The top management should be able to clearly understand the needs of customers and should be able to provide solutions through superior service to meet clients' expectations. Today satisfying customer needs might not be enough and organisations should strive to achieve "customer delight" which means exceeding the customer expectations.

It is no doubt that superior service mind set of employees is something that cannot be copied easily although products and delivery systems can be copied and may not sustain as a point of differentiation.

Lets see how to differentiate an organisation from the rest through a superior service mindset. Among other things there are three "R"s that can be paid attention to.

First R being the "Responsiveness" to customers and customer needs. Every team member in the organisation should be willing to help and provide assistance to customers during the customer interactions. Willing employees will run an extra mile to facilitate customer needs and transactions.

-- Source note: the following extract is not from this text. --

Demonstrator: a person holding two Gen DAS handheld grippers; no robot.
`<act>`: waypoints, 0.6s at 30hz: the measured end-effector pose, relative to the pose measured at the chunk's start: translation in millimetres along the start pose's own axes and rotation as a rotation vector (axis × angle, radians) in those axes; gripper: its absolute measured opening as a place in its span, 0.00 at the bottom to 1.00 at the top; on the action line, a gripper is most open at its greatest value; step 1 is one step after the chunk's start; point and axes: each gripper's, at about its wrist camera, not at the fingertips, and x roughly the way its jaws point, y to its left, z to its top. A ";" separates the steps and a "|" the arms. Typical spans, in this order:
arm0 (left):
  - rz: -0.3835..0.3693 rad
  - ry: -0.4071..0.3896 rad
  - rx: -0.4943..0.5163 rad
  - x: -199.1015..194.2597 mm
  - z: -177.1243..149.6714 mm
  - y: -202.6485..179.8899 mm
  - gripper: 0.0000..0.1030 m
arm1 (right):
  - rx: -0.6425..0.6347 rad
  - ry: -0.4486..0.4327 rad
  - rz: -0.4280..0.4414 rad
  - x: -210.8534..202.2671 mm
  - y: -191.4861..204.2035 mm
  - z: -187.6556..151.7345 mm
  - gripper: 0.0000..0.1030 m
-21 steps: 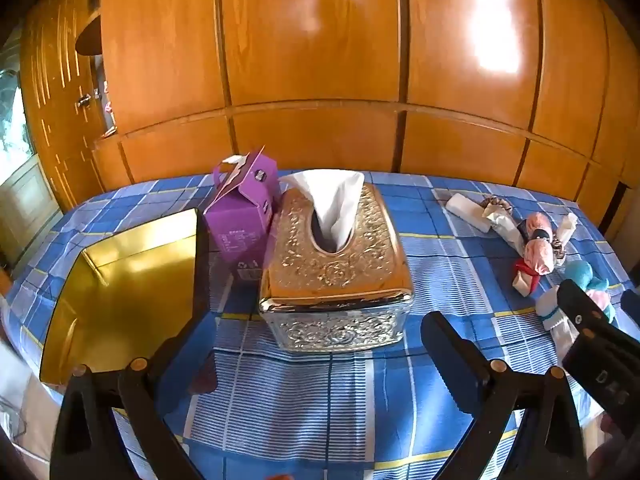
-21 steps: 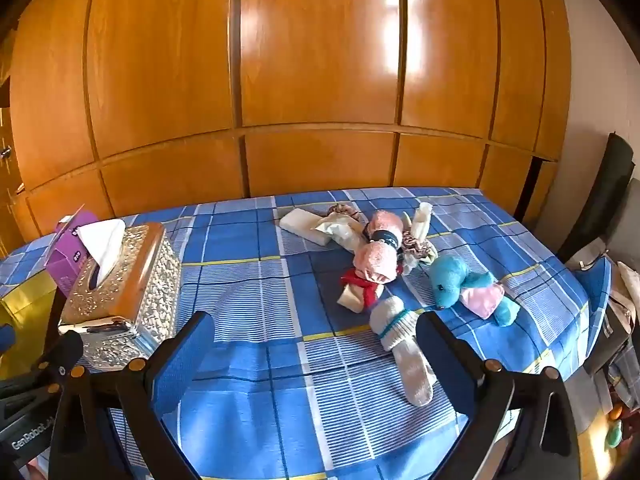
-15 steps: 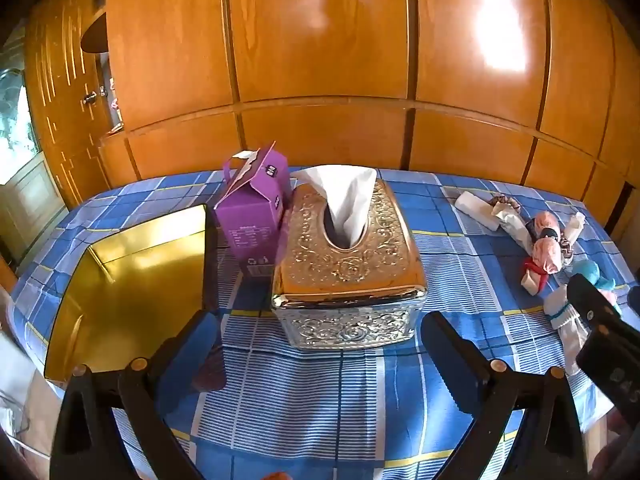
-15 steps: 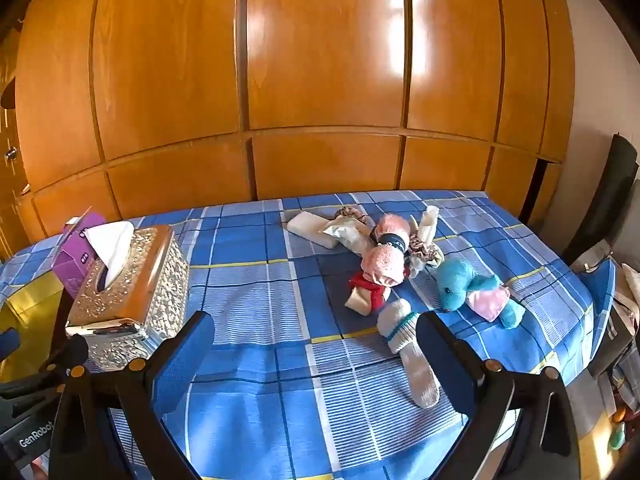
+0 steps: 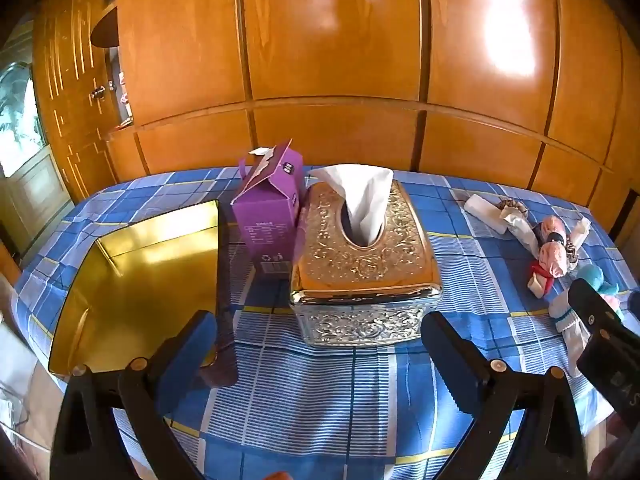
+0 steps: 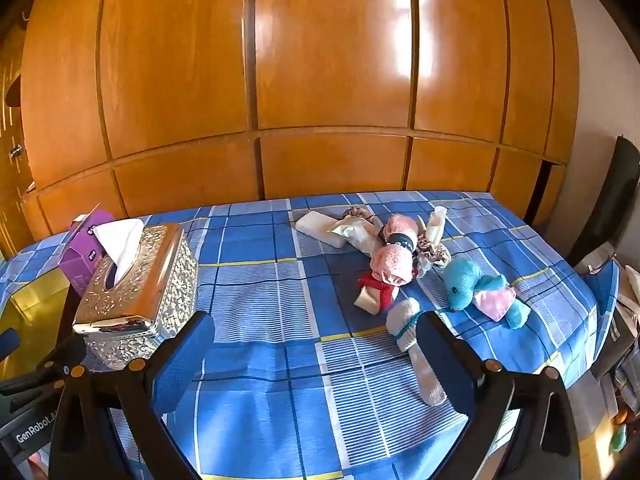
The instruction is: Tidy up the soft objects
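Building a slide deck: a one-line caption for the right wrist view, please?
Open right gripper hovers over a blue checked cloth, facing a sock, blue plush and tissue box.

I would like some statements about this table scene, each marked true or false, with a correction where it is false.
1. A white tissue sticks up from the ornate tissue box. True.
2. The purple carton stands to the right of the tissue box in the left wrist view. False: it stands to its left, close beside it.
3. The right hand-held gripper is shut on the blue plush toy. False: it is open and empty; the toy lies on the tablecloth.
4. The gold tray holds the socks. False: nothing soft lies in it.
5. The left hand-held gripper is open. True.
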 end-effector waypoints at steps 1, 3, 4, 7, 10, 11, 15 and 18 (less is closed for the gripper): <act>0.001 0.003 -0.002 0.3 -0.2 0.8 1.00 | 0.000 0.002 0.003 0.3 -0.1 -0.1 0.99; 0.004 0.006 -0.004 0.6 -0.6 2.1 1.00 | -0.003 0.003 0.007 0.6 -0.4 -0.1 0.99; 0.004 0.007 -0.005 0.8 -0.8 2.9 1.00 | -0.006 0.003 0.006 1.3 1.7 0.1 0.99; 0.003 0.011 -0.008 1.5 -1.6 3.4 1.00 | -0.008 0.003 0.014 1.4 1.5 -0.7 0.99; 0.002 0.013 -0.004 2.2 -2.3 2.4 1.00 | -0.006 0.004 0.016 2.3 0.8 -1.0 0.99; 0.003 0.014 -0.003 2.2 -2.4 1.7 1.00 | -0.004 0.005 0.016 2.7 0.3 -1.2 0.99; 0.003 0.017 -0.001 3.3 -2.7 1.5 1.00 | 0.001 0.015 0.018 6.4 -0.7 -1.9 0.99; 0.002 0.020 -0.002 4.3 -2.7 1.5 1.00 | -0.002 0.013 0.018 6.7 0.1 -2.9 0.99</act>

Jan Carlzon in his popular book titled "The Moments of Truth" says that every meeting with a customer and a staff member should be made a satisfying and memorable encounter. He says "every customer encounter is a moment of truth for the customer". He took over as Chairman in the 1980's an ailing airline i.e. Scandinavian airline system (SAS) and found that 10 million passengers during a year meet up with at least five staff members for 15 seconds in average.

Superior service

He said there are 50 million customer encounters during a year which is 50 Million moments of truth (MOT). He emphasized that every team member should be responsible and accountable to make all these MOTs satisfying and memorable to the passengers. He ensured that every single staff member undergoes various seminars and workshops on customer care through which SAS built a superior service mindset internally. Within few years Jan Carlzon was able to transform the loss making Airline into one of the most profitable in the world.

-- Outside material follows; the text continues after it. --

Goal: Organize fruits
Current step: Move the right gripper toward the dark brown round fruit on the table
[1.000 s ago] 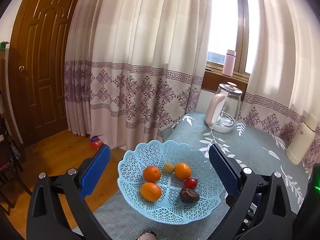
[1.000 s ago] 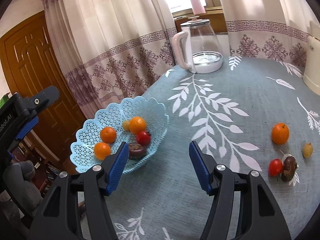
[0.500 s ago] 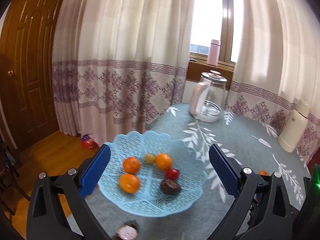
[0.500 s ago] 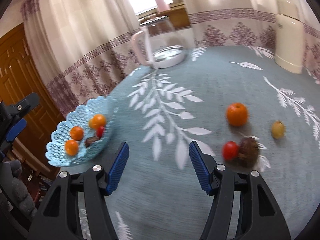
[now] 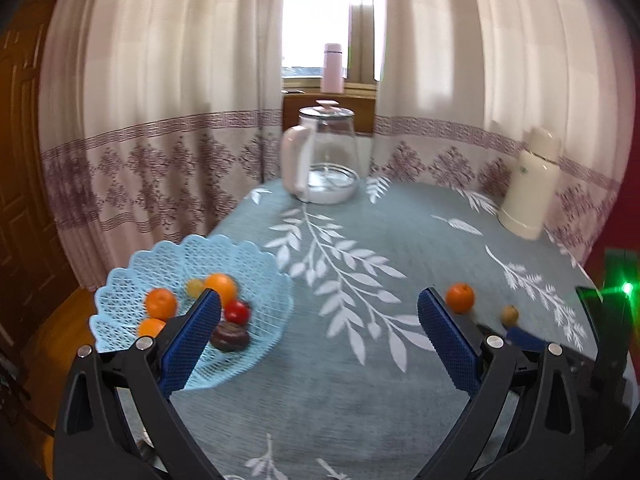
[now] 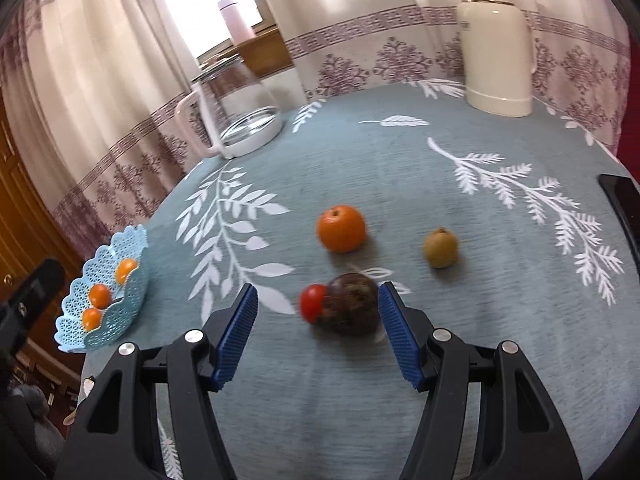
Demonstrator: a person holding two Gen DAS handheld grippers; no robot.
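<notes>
Fruit lies in two groups on the teal leaf-print tablecloth (image 6: 400, 168). In the right wrist view, the right gripper (image 6: 318, 330) has its blue pads spread wide, holding nothing, with a dark brown fruit (image 6: 352, 308) sitting between the fingertips and a small red tomato (image 6: 313, 300) touching that fruit at its 9 o'clock side. An orange (image 6: 341, 227) rests at 12 o'clock from the pair, and a small yellow-green fruit (image 6: 441, 247) sits at 2 o'clock, apart from the others.

The light blue lattice basket (image 6: 76, 332) stands at 9 o'clock near the table edge, with three oranges visible inside from this view. In the left wrist view, the left gripper (image 5: 319, 344) is likewise wide apart and empty, hovering above the cloth. The basket there lies at 9 o'clock, partly behind the left finger, and also holds a red tomato, a dark fruit and a pale yellow one.

A glass kettle (image 5: 324, 156) with a pink handle stands at 12 o'clock, a cream thermos (image 5: 530, 188) at 2 o'clock, and a pink bottle (image 5: 332, 68) on the windowsill behind.
</notes>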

Second "R" is the Reliability. Organisation should deliver their promises to win the confidence of customers. Over promising and under delivery makes serious doubt in the customers as regard to dependability. Organisations must maintain "clear kept promises" throughout in order to improve reliability and dependability of service in the minds of customers. Competency, courtesy and Credibility should be displayed to give a good assurance about service quality. Ability to handle a particular transaction in a competent and courteous manner therefore enhances the elements of reliability.

Affects loyalty

Third "R" is the "Recovery" which is how an organisation does recover from a service complaint made by a client. Organisations must really appreciate complaining customers because today 90% of unhappy customers do not complain but they just switch over to other competitors. Owing to mis- handling of a transaction over a service encounter can affect customer loyalty in a greater scale.

However, if the particular complain is handled professionally the loyalty levels can be raised to a level more than what it was.

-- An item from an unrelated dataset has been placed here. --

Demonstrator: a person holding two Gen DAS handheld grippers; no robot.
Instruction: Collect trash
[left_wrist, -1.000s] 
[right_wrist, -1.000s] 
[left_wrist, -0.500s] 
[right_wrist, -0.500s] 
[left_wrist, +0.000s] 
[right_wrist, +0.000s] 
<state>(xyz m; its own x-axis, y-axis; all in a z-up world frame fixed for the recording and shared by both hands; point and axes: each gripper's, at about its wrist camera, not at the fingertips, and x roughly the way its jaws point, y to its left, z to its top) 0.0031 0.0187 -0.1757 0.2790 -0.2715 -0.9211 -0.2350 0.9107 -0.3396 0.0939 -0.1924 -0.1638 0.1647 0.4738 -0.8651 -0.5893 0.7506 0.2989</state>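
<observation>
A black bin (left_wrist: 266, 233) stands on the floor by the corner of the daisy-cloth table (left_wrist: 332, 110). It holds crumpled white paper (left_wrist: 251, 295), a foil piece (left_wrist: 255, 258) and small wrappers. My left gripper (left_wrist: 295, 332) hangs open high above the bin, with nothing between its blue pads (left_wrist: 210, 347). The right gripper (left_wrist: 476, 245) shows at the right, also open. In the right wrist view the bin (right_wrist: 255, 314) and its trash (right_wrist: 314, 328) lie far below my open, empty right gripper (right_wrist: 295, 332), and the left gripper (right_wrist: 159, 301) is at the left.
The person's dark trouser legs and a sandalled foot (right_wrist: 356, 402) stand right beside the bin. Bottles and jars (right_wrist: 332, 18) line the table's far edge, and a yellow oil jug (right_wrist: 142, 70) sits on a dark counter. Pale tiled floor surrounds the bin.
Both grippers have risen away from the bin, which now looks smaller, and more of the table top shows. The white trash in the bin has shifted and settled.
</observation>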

Most of the time organisations take a defensive stance due to not being able to understand the emotions of the customers. This is a delicate situation which requires professional approach knowing what to do and how to respond.

On a certain occasion a credit card holder noticed that few transactions have been duplicated in the monthly statement. He immediately called the Card Centre of the particular bank who confirmed that wrong entries had been reversed and the customer had now been refunded with the sum involved and that will appear in the next month statement as a credit. At this point customer loyalty went down and he was feeling uneasy, as the statements are not error-free.

Appreciation

However, within few hours the branch manager of the bank where he maintains accounts telephoned him and apologised again for the lapse on the bank's part and also emphasised that how valuable that client to the bank is and appreciated him for banking with them. At this point the card holder realised that the bank is serious and concern about the mistake on their part. Customer loyalty went little up again.